=== What is needed ===
Transcribe each record exactly. Omit the pictures.

[Saved data entries]
——

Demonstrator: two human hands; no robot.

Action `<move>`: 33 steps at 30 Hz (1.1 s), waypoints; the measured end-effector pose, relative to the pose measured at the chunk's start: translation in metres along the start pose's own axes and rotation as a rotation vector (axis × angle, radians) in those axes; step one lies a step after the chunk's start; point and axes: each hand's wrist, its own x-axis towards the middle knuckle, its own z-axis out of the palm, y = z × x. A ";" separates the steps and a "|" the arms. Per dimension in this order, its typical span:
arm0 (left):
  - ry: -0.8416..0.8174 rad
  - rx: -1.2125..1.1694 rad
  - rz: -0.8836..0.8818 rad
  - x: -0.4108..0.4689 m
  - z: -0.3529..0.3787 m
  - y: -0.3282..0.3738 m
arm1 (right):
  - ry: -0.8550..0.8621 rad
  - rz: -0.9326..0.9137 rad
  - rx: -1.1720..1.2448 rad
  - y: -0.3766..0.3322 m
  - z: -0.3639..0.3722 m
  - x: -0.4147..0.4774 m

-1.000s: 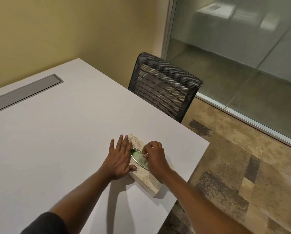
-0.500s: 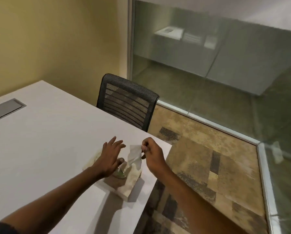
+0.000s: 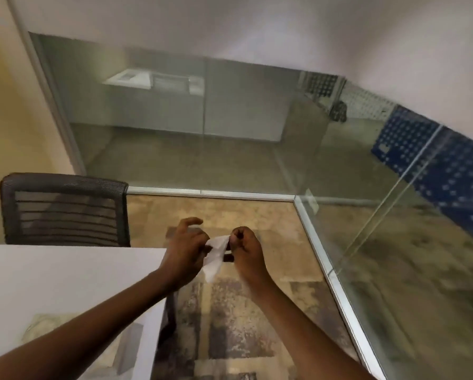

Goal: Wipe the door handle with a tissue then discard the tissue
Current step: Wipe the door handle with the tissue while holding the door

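Note:
A white tissue (image 3: 214, 256) hangs in the air between both hands, past the table's right edge and above the carpet. My right hand (image 3: 245, 249) pinches its upper end with closed fingers. My left hand (image 3: 184, 249) grips the tissue's left side, its index finger raised. The tissue box (image 3: 47, 329) lies at the bottom left on the table, mostly hidden under my left forearm. No door handle is in view.
The white table (image 3: 59, 272) fills the lower left. A black mesh chair (image 3: 65, 209) stands behind it. Glass partition walls with a metal floor rail (image 3: 320, 259) run along the back and right. Patterned carpet (image 3: 229, 325) lies below the hands.
The tissue has come out of the box and been lifted clear. Both hands now hold it away from the table. My view has swung right toward the glass wall.

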 end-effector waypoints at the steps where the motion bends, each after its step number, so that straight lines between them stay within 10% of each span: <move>1: -0.005 -0.011 0.042 0.012 0.007 0.016 | 0.044 -0.001 0.007 -0.002 -0.019 -0.006; 9: 0.002 -0.164 0.349 0.082 0.074 0.180 | 0.326 0.055 0.253 -0.025 -0.180 -0.075; 17: -0.317 -0.800 0.158 0.102 0.142 0.373 | 0.551 0.124 0.031 -0.049 -0.337 -0.184; 33: -0.651 -0.612 0.832 0.054 0.228 0.657 | 1.255 0.403 -0.582 -0.046 -0.521 -0.434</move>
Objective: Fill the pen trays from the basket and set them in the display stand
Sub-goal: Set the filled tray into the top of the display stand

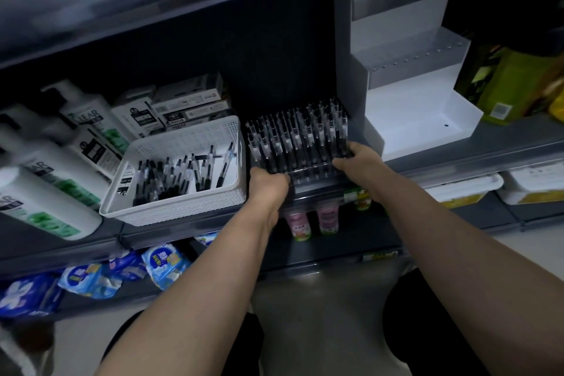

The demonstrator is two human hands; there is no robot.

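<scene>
A clear pen tray (311, 172) packed with several upright black pens (297, 134) sits on the dark shelf between the basket and the stand. My left hand (268, 185) grips its front left corner. My right hand (355, 159) grips its right side. The white perforated basket (183, 204) to the left holds several loose black pens (180, 175). The white stepped display stand (406, 119) stands to the right, its steps bare.
White shampoo bottles (52, 180) and boxed goods (183, 107) crowd the shelf's left. Green and yellow packages (512, 82) stand right of the stand. Small bottles (328, 218) and blue packets (164, 265) fill the lower shelves. The upper shelf edge (213, 6) overhangs.
</scene>
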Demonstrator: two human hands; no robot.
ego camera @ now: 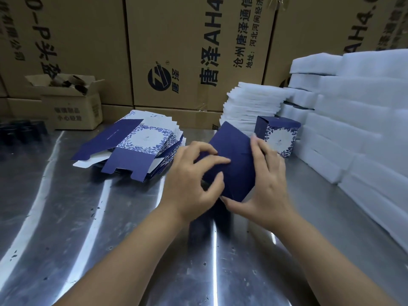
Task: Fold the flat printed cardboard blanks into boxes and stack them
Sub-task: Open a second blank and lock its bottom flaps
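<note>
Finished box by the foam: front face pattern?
The finished box has a white centre panel ringed by blue floral print, and a navy top. The head view shows it.

"唐泽AH4" and "沧州唐泽通信" on big brown carton [198, 51], "AH4" on right carton [357, 29]

Navy box [234, 160], blue-and-white floral blanks [141, 142], white foam sheets [357, 111], brown cartons [176, 51], silvery table [110, 228].
</note>
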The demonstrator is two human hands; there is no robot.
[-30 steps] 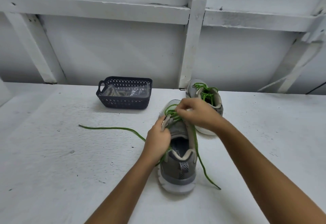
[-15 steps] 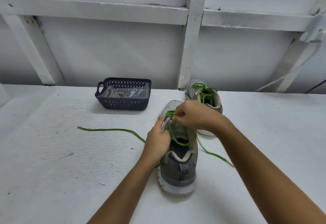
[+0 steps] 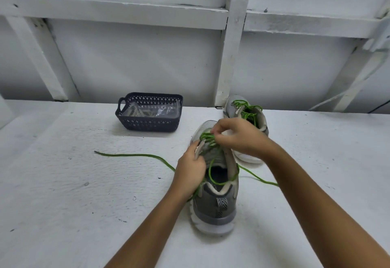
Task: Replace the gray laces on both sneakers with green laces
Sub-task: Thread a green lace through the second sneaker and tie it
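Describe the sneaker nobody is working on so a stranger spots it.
Follow the white upright post down to the white table. The far sneaker stands at its foot, right of the dark basket. Unlike the near sneaker, which the left hand and right hand work on and whose green lace trails over the table, its lace lies wholly on the shoe.

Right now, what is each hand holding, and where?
Left hand grips the left eyelet flap of the near sneaker; right hand pinches the green lace over its front eyelets.
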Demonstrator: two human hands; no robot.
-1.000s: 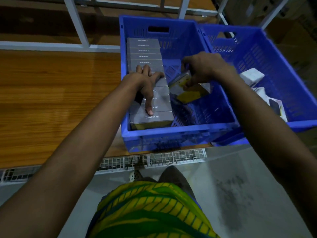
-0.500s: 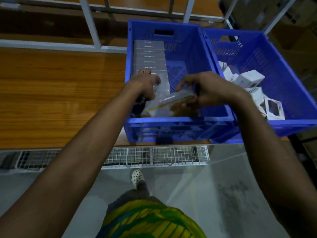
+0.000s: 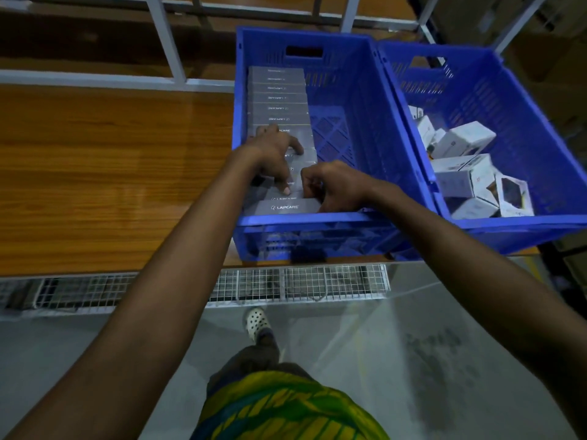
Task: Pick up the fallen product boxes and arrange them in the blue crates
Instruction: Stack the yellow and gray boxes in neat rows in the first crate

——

=== Result for this task ===
Demonstrator: two human hands; no robot.

Action `<move>`: 33 steps at 30 Hz (1.1 s), waypoints; the measured end-effector pose, relative to the pose measured at the chunk's start: translation in metres along the start pose's own axes and rotation as a rotation vector (axis × angle, radians) in those axes; step one lies a step after the chunk's start; point and axes: each hand's wrist, its own x-axis towards the middle knuckle, its own z-axis out of the palm, y = z × x. A ";" separates the steps and a "|" the arms. Per dimension in this order, its typical span:
arm0 (left):
  - ry: -0.8416..0.8174 rad
  - rx: -1.2125..1.1694 rad
  - rz: -0.8836..0.8818 rad
  - x: -0.4108..0.4689 m
  - z: -0.3529..0.3787 m
  - y: -0.3282..0.3738 m
arm1 (right):
  - ry: -0.8550..0.8621 rad
  - rz: -0.9326..0.9137 rad
  - rx: -1.1720..1.2448 rad
  - y: -0.3766..0.3322 m
  - z: -0.3639..0.3722 m
  - x: -0.4147..0.4774 m

-1.000s: 
-0.500s: 
+0.000s: 

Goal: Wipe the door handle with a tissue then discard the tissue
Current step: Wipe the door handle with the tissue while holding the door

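Note:
A white tissue (image 3: 214, 256) hangs in the air between both hands, past the table's right edge and above the carpet. My right hand (image 3: 245, 249) pinches its upper end with closed fingers. My left hand (image 3: 184, 249) grips the tissue's left side, its index finger raised. The tissue box (image 3: 47, 329) lies at the bottom left on the table, mostly hidden under my left forearm. No door handle is in view.
The white table (image 3: 59, 272) fills the lower left. A black mesh chair (image 3: 65, 209) stands behind it. Glass partition walls with a metal floor rail (image 3: 320, 259) run along the back and right. Patterned carpet (image 3: 229, 325) lies below the hands.
The tissue has come out of the box and been lifted clear. Both hands now hold it away from the table. My view has swung right toward the glass wall.
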
 end-effector waypoints at the steps where the motion bends, each after its step number, so that straight lines between them stay within 10% of each span: <move>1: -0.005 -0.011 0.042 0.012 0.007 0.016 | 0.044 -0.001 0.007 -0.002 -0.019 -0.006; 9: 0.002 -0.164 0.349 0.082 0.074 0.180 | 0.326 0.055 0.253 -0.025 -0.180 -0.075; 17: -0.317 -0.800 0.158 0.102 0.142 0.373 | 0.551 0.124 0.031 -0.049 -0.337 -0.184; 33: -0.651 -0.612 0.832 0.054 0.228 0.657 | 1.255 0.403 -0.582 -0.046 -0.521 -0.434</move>
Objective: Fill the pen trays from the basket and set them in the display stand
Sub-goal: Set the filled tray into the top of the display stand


The demonstrator is two human hands; there is no robot.

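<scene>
A clear pen tray (311, 172) packed with several upright black pens (297, 134) sits on the dark shelf between the basket and the stand. My left hand (268, 185) grips its front left corner. My right hand (355, 159) grips its right side. The white perforated basket (183, 204) to the left holds several loose black pens (180, 175). The white stepped display stand (406, 119) stands to the right, its steps bare.
White shampoo bottles (52, 180) and boxed goods (183, 107) crowd the shelf's left. Green and yellow packages (512, 82) stand right of the stand. Small bottles (328, 218) and blue packets (164, 265) fill the lower shelves. The upper shelf edge (213, 6) overhangs.
</scene>
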Demonstrator: two human hands; no robot.
ego camera @ now: 
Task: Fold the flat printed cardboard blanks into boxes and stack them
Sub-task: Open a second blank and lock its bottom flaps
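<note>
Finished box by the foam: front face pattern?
The finished box has a white centre panel ringed by blue floral print, and a navy top. The head view shows it.

"唐泽AH4" and "沧州唐泽通信" on big brown carton [198, 51], "AH4" on right carton [357, 29]

Navy box [234, 160], blue-and-white floral blanks [141, 142], white foam sheets [357, 111], brown cartons [176, 51], silvery table [110, 228].
</note>
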The demonstrator is two human hands; there is no robot.
[-30 steps] 
[-15 steps] 
[+0 steps] 
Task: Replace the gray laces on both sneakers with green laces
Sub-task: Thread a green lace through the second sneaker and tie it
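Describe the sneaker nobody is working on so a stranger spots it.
Follow the white upright post down to the white table. The far sneaker stands at its foot, right of the dark basket. Unlike the near sneaker, which the left hand and right hand work on and whose green lace trails over the table, its lace lies wholly on the shoe.

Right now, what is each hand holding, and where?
Left hand grips the left eyelet flap of the near sneaker; right hand pinches the green lace over its front eyelets.
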Demonstrator: two human hands; no robot.
-1.000s: 
-0.500s: 
+0.000s: 
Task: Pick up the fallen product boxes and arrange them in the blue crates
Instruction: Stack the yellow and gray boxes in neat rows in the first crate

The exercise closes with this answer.